> WORK INSTRUCTION: Look through the material below and return every line that contains "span".

<<<<

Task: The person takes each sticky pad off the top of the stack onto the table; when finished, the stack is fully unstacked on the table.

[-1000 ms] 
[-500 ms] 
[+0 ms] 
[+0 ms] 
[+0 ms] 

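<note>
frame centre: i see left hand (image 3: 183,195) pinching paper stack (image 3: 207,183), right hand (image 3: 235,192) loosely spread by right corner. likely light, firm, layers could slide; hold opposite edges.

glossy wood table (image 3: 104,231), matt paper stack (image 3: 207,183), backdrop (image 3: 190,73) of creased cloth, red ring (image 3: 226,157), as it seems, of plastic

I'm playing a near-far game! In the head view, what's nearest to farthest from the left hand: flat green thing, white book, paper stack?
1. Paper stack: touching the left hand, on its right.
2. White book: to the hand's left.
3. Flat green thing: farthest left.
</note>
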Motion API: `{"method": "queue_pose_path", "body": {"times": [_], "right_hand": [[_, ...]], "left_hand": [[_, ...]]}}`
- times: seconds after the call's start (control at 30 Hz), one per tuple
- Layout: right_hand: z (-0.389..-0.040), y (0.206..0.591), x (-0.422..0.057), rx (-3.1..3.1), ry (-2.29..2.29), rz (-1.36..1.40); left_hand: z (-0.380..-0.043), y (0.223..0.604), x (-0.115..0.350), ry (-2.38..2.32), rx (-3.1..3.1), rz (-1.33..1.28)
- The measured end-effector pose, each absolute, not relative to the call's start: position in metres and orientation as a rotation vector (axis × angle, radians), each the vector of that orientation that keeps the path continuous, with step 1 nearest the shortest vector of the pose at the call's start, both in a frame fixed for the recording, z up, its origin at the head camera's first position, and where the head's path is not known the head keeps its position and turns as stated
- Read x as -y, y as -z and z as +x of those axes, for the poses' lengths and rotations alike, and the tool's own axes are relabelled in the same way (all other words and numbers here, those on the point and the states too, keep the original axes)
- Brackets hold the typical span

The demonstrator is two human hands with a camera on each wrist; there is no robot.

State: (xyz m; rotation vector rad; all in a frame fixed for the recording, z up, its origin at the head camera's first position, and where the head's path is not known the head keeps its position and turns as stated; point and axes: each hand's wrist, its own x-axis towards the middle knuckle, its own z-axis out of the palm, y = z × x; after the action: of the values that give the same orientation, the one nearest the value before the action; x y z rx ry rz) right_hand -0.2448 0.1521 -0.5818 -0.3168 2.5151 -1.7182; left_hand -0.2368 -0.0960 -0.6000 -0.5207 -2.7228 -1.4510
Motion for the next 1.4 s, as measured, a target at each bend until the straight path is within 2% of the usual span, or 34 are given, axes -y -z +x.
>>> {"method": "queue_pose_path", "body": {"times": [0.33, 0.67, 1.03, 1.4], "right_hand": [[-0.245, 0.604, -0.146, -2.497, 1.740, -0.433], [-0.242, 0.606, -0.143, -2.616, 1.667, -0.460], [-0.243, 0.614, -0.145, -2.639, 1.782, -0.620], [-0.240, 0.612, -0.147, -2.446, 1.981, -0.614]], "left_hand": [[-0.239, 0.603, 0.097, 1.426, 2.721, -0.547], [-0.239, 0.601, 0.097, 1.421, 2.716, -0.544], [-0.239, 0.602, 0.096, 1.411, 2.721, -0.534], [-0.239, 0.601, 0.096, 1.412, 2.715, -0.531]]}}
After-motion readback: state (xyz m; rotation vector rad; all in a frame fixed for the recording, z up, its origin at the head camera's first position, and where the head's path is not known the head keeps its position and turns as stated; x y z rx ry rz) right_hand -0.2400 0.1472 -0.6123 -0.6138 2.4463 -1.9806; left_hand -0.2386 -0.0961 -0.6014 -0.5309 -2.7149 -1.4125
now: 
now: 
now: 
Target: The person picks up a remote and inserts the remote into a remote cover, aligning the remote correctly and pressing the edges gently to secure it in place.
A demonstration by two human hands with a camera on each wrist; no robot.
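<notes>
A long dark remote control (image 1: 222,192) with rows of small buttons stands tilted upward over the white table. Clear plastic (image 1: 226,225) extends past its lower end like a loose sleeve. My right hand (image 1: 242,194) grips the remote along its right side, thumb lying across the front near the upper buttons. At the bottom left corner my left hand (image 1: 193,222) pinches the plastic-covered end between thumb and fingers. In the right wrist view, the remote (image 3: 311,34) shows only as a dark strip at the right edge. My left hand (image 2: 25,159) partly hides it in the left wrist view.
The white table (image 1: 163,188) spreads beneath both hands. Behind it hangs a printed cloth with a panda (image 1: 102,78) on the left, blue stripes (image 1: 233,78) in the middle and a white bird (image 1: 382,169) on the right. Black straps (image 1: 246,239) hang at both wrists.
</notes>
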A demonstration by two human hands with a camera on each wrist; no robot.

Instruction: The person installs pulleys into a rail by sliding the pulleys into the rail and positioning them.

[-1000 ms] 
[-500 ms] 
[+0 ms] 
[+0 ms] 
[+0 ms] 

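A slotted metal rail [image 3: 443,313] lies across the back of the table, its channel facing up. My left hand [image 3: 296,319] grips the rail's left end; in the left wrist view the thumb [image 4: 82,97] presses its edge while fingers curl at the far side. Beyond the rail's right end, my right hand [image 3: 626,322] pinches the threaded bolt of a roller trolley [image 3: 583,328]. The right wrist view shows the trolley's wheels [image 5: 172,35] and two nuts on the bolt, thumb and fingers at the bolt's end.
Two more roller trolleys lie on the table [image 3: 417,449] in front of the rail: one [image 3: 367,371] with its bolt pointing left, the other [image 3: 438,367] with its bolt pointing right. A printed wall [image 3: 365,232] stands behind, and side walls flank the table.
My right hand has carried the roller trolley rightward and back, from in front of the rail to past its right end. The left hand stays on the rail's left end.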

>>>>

> SOLUTION TO THIS TASK:
- Brackets hold the typical span
Motion for the next 1.4 s, as measured, a target at each bend until the straight path is within 2% of the usual span, or 34 are given, axes -y -z +x.

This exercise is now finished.